1853 printing of 1853 copyright text that has been revised and adapted for the use of schools in the United States. The is credited as Reverend Dr. Brewer of Trinity Hall, Cambridge University, and as the author of books on scientific knowledge and Roman history. A guide to English composition based on a vast number of themes referencing history and literature. It's first part contains themes missing either the moral inference or the conclusion. The second part contains themes missing the introduction and historical illustrations. The third part contains themes in which "every division is omitted except the six or eight reasons and the quotations." (The main claims and quotations are provided, and the student is expected to write them together.) The fourth part contains additional subjects for exercise in English, French, Italian, and Latin. There are 200 themes in all. The book is similar to Walker's The Tutor's Assistant. The book suggests methods of use for "the very young," those between eleven and thirteen, and older, advanced students. The Schultz Archive includes the complete text, and it is in fairly good shape. There are a few highlighter marks that obscure text throughout.
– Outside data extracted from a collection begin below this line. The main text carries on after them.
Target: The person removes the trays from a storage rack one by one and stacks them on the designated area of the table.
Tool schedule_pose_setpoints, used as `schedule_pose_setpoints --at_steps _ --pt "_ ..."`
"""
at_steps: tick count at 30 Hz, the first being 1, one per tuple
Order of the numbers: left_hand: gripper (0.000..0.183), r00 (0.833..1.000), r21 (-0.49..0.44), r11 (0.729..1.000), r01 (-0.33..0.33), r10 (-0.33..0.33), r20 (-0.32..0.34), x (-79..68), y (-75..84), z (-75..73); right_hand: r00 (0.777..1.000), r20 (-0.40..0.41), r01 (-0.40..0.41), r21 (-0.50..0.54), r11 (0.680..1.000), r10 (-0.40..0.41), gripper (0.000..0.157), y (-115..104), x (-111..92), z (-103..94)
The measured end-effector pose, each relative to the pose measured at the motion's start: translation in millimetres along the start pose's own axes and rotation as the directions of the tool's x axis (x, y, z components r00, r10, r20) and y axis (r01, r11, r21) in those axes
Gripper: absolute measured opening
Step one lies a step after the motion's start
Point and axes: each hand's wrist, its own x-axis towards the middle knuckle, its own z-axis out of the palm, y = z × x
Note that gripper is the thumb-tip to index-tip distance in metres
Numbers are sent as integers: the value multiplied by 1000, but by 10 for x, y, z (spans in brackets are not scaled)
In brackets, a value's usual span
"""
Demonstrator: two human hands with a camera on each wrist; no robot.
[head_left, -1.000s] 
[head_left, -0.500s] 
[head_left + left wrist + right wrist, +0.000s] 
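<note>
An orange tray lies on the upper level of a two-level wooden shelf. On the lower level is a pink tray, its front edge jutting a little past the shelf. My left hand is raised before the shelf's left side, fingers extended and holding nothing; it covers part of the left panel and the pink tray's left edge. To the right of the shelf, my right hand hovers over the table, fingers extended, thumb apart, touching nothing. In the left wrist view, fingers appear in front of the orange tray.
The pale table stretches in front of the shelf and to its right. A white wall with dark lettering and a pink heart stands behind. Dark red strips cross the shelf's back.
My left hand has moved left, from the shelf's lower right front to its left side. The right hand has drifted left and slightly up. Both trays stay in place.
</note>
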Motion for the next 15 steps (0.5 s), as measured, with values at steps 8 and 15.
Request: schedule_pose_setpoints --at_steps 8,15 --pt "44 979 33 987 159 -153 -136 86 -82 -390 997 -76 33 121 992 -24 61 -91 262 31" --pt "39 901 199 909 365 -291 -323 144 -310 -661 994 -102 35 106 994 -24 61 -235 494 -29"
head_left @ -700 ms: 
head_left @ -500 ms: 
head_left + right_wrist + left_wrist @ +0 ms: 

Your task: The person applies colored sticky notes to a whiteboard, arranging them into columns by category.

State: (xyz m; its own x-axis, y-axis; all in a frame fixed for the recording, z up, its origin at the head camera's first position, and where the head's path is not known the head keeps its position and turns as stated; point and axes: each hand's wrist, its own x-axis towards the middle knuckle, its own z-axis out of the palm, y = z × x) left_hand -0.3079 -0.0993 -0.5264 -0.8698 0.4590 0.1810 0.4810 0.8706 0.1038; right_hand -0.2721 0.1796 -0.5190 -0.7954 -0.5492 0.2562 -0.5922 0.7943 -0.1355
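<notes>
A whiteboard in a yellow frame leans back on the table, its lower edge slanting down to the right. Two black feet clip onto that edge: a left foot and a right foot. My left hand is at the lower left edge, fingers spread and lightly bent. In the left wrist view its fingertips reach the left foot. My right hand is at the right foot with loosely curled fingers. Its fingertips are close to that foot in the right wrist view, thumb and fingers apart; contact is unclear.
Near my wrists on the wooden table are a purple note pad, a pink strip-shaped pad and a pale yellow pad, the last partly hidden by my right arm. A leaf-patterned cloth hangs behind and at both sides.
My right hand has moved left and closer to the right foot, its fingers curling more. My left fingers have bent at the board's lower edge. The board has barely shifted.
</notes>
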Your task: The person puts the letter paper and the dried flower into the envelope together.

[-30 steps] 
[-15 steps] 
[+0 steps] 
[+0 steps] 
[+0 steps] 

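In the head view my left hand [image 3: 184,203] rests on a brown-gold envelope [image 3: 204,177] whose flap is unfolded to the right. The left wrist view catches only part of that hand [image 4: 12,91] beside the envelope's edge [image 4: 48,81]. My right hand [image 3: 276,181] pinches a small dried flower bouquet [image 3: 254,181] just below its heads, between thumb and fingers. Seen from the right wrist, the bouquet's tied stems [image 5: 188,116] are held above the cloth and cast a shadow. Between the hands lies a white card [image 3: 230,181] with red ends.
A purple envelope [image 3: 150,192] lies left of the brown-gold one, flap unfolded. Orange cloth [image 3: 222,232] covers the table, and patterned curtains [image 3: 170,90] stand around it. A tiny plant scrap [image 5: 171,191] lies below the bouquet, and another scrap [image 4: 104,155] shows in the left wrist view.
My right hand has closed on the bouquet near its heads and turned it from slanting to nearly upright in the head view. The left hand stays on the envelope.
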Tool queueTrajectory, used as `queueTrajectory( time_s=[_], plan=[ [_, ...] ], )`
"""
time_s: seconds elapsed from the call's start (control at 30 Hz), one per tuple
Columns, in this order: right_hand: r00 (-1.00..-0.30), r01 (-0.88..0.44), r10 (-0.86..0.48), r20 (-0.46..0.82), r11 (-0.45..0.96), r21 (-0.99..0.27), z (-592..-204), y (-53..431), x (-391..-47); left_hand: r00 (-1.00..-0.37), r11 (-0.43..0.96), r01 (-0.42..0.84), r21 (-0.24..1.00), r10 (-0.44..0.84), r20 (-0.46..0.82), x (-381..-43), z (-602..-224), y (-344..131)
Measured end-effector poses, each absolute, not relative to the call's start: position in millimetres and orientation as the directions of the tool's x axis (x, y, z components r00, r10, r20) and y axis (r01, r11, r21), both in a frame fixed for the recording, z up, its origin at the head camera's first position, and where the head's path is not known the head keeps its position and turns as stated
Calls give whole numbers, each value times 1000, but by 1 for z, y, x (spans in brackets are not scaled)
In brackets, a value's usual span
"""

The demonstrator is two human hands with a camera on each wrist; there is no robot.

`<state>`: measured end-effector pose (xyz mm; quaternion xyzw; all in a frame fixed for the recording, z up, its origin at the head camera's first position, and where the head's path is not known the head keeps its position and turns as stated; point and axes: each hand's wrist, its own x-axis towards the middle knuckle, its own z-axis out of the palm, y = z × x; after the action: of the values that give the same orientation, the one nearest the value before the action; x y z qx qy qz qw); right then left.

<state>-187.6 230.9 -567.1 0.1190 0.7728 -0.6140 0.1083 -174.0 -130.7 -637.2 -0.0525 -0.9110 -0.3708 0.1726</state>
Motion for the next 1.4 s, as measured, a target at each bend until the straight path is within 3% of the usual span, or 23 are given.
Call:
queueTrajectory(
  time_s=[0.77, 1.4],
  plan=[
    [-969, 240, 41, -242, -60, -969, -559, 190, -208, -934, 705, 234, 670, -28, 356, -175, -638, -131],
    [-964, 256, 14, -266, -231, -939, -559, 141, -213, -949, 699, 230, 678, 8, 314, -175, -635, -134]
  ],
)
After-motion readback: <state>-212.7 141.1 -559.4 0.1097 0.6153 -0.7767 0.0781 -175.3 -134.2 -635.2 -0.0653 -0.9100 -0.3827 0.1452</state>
Text copyrighted 1882. The author is credited with a Master of Arts and as Superintendent of Schools in Aurora, IL. Based on years of classroom experience training children to talk, this text aims to guide the young learner in the correct use of language at the time when he is acquiring a vocabulary and forming habits of speech. The preface states that exercises such as sentence building, filling a blank, parsing, analysis, and correcting errors are not very helpful in correcting habits of speech. Corrects habits are obtained by the exercise of expression wholly one's own. This text aims to teach the form taught through those former means through the practice of original expression. Exercises are meant to be practiced orally before being written. Numerous pictorial illustrations appear throughout, and illustrative excerpts from well known writers of poetry and prose and used as well. The Schultz Archive's copy ends on page 239. It is unclear if this is the last page of the text.
No edition or printing information is included on this copy. No author is credited, although Whitney, Jocelyn, and Annin are credited as illustrators. It includes basic information on composing, including advice on penmanship, titling, margins, paragraphs, spelling, capital letters, punctuation, arranging sentences, style (purity, precision, clearness, strength, harmony, unity), and modes (debates, letters). The majority of the text is a collection of ornate illustrations for the purpose of aiding composition development. Each illustration is accompanied with advice on how to elaborate on subjects within the illustration.